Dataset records
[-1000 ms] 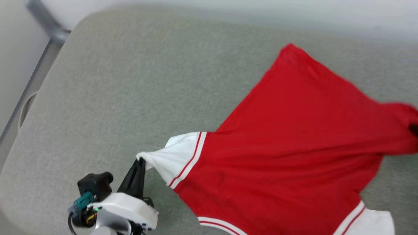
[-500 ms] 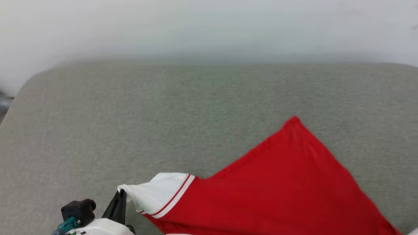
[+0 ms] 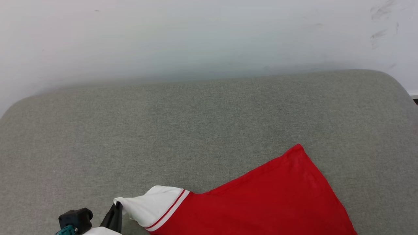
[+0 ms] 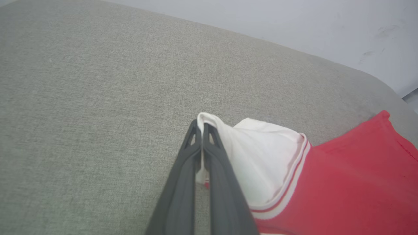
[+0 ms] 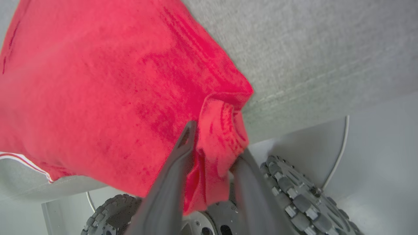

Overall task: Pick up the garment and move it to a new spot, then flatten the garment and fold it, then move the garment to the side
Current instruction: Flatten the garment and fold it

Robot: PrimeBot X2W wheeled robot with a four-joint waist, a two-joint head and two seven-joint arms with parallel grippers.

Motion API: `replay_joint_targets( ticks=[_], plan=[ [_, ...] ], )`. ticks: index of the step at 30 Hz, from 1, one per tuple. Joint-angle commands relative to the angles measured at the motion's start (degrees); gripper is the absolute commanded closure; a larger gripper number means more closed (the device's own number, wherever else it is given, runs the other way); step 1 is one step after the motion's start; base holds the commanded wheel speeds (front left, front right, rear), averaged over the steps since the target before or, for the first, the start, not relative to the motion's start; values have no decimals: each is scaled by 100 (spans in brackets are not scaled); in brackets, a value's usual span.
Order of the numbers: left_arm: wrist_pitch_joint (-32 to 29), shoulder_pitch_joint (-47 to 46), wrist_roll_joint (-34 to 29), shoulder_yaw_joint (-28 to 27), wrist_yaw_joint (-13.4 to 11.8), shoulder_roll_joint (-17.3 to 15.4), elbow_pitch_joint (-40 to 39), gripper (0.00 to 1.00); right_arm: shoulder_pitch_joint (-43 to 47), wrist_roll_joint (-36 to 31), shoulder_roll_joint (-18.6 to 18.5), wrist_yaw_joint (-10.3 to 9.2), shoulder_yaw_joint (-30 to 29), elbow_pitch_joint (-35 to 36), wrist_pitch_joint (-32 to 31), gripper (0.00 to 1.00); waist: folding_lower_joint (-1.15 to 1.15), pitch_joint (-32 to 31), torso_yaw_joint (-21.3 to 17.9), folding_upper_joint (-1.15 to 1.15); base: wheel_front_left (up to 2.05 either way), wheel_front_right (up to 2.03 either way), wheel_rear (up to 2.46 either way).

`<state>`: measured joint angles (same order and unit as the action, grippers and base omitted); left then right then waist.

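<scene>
Left pincer (image 4: 202, 124) clamps the garment (image 4: 343, 182) by its white sleeve tip.

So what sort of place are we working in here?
Probably a bare indoor test room or lab: a grey upholstered platform set against a plain, scuffed white wall, smooth pale floor beneath it, and the garment lying on top.

No readable text, numerals or labels on garment (image 3: 261, 202) (plain red face showing).
</scene>
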<state>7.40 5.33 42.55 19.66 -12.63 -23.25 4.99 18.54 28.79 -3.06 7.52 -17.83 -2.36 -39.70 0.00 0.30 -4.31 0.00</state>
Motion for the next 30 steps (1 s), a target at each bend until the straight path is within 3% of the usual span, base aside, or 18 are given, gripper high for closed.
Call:
replay_joint_targets(
  ticks=[1,10,15,19,26,30],
  plan=[
    [-14,-37,3,-4,-16,-25,-39,100,-152,-74,10,-5,39,63,244,0,0,6,22,0,0,0,0],
    [29,-249,-41,32,-9,19,-91,100,-1240,-370,-733,-5,583,239,2386,0,0,249,205,0,0,0,0],
    [93,-512,-112,113,25,131,-148,100,-1994,-268,-1169,-6,834,-238,2826,0,0,492,462,0,0,0,0],
    [150,-771,-165,192,96,217,-134,100,-2626,-76,-1619,-5,1080,-702,2391,0,0,728,702,0,0,0,0],
    [244,-1168,-273,363,222,377,-101,100,-3578,279,-2254,-5,1626,-1112,254,0,0,1152,1038,0,0,0,0],
    [307,-1383,-314,437,300,496,-73,100,-3908,333,-2360,-5,1996,-1173,-492,0,0,1413,1189,0,0,0,0]
  ],
)
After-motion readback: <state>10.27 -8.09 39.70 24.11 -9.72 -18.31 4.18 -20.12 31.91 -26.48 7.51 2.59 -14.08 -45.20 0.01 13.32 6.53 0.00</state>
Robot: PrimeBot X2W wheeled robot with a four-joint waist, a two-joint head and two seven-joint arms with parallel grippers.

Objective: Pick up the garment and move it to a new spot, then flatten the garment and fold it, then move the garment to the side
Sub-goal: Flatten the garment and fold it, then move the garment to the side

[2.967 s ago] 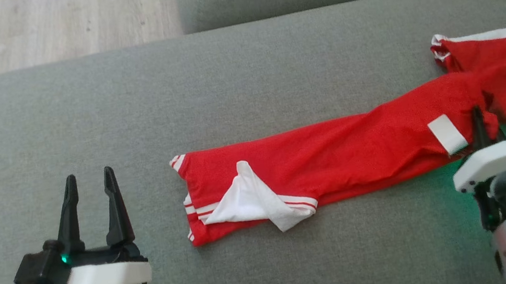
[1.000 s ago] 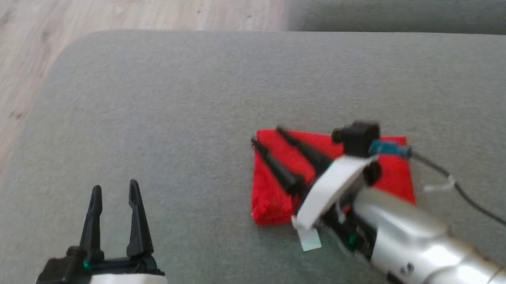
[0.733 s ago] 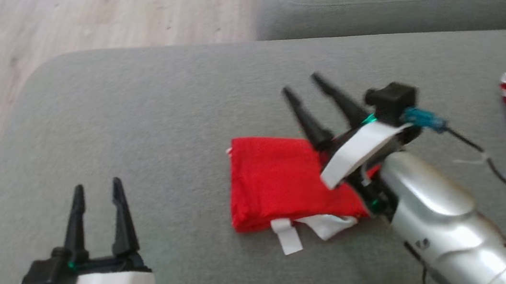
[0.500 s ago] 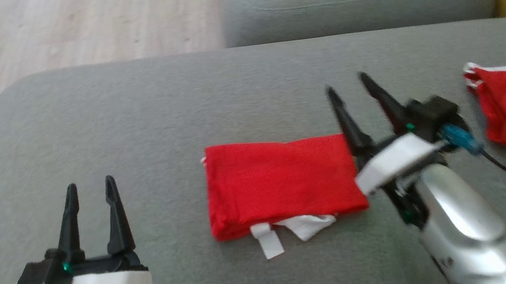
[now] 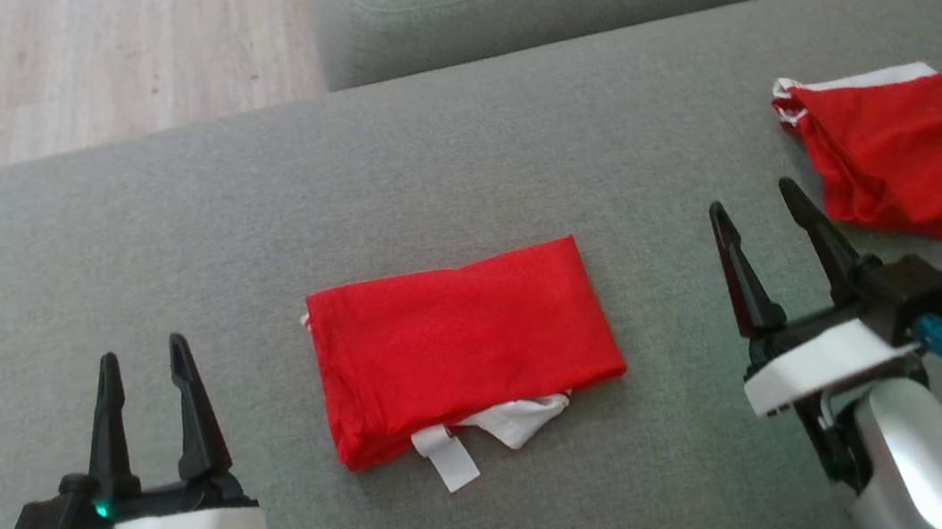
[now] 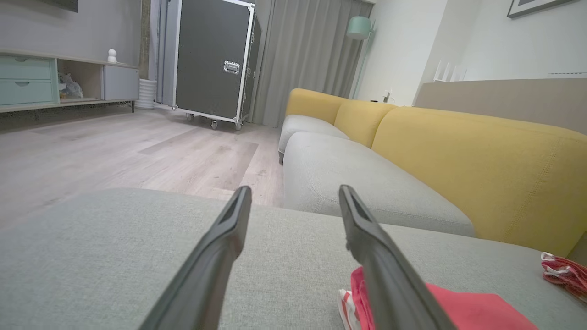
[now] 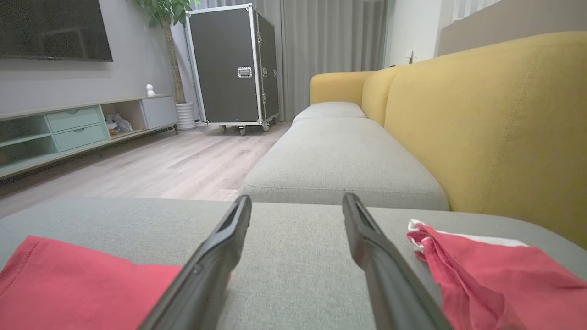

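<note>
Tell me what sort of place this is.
Most likely a home living room. A grey-and-yellow sofa, a dark television hung above a low cabinet with drawers, and a pale wood floor all point that way. The wheeled black flight case suggests it may be staged.

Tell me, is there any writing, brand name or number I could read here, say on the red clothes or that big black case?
No words, numbers or signs can be read in these pictures.
White tag on the folded red garment: looks blank from here.
Second red garment: white trim, no lettering seen.
Black wheeled case: a metal latch, no label that can be read.
</note>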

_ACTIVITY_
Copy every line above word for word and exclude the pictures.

_TASK SOLUTION_
[-1000 ms] 
[-500 ms] 
[+0 ms] 
[+0 ms] 
[+0 ms] 

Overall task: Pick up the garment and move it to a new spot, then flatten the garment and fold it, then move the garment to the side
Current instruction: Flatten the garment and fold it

Robot: PrimeBot X2W wheeled robot with a four-joint waist, a two-joint head and two seven-joint arms with parallel grippers.

Motion API: `replay_joint_targets( ticks=[_], plan=[ [_, ...] ], )`. ticks: index of the step at 30 Hz, from 1, one per tuple. Joint-angle commands relative to the angles measured at the motion's start (degrees); gripper is the absolute commanded closure; a larger gripper number means more closed (the device's own number, wherever else it is given, runs the other way); step 1 is one step after the motion's start; base holds the commanded wheel speeds (front left, front right, rear), averaged over the steps since the target before or, for the first, the start, not relative to the motion's start; values have no decimals: each is scaled by 100 (spans in brackets are not scaled); in brackets, a value's usual span.
Order of the numbers: left_arm: wrist_pitch_joint (-32 to 29), shoulder_pitch_joint (-47 to 46), wrist_roll_joint (-34 to 29), shoulder_yaw_joint (-28 to 27), wrist_yaw_joint (-13.4 to 11.8), shoulder_roll_joint (-17.3 to 15.4), elbow_pitch_joint (-40 to 39), gripper (0.00 to 1.00); right_arm: shoulder_pitch_joint (-43 to 47), wrist_roll_joint (-36 to 31), shoulder_roll_joint (-18.6 to 18.5), wrist_yaw_joint (-10.3 to 9.2), shoulder_yaw_joint (-30 to 29), elbow_pitch_joint (-35 to 36), wrist_pitch_joint (-32 to 31), gripper (0.00 to 1.00); waist: folding_lower_joint (-1.15 to 1.15), pitch_joint (-32 to 31), torso_yaw_joint (-21.3 to 17.9), folding_upper_joint (-1.15 to 1.15); base: wheel_front_left (up to 2.05 either way), wheel_front_right (up to 2.03 either way), wheel_rear (up to 2.46 either way).

`<state>`: measured joint angles (same order and unit as the action, grippers and base omitted); left then right then waist.

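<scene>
Left pincer (image 4: 202, 124) clamps the garment (image 4: 343, 182) by its white sleeve tip.

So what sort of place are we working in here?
Probably a bare indoor test room or lab: a grey upholstered platform set against a plain, scuffed white wall, smooth pale floor beneath it, and the garment lying on top.

No readable text, numerals or labels on garment (image 3: 261, 202) (plain red face showing).
</scene>
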<state>7.40 5.33 42.55 19.66 -12.63 -23.25 4.99 18.54 28.79 -3.06 7.52 -17.83 -2.36 -39.70 0.00 0.30 -4.31 0.00</state>
Motion for the next 30 steps (1 s), a target at each bend until the straight path is within 3% of the usual span, base aside, or 18 are given, gripper high for closed.
Call:
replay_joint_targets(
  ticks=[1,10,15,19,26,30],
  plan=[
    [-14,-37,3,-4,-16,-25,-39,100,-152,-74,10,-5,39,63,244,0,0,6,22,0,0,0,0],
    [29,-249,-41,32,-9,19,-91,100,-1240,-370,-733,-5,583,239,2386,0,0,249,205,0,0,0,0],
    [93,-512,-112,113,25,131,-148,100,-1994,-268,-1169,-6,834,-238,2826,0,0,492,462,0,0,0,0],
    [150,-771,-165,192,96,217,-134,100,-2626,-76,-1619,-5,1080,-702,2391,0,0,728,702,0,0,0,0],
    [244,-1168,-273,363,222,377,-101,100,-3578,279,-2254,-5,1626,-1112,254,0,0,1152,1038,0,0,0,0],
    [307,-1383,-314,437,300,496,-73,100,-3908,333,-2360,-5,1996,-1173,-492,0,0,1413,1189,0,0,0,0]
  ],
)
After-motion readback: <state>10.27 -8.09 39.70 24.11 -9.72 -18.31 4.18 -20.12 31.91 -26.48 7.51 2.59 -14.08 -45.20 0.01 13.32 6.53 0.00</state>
Robot: PrimeBot X2W wheeled robot with a four-joint waist, a two-joint head and two seven-joint arms with parallel grippers.

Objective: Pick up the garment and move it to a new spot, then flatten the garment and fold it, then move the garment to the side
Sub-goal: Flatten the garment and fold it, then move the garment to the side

[2.967 s ago] 
[1.000 s ago] 
[0.733 s ago] 
[0.500 s ago] 
[now] 
[now] 
[now] 

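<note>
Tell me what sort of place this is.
Most likely a home living room. A grey-and-yellow sofa, a dark television hung above a low cabinet with drawers, and a pale wood floor all point that way. The wheeled black flight case suggests it may be staged.

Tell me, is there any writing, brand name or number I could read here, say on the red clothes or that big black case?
No words, numbers or signs can be read in these pictures.
White tag on the folded red garment: looks blank from here.
Second red garment: white trim, no lettering seen.
Black wheeled case: a metal latch, no label that can be read.
</note>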

This answer has no further content.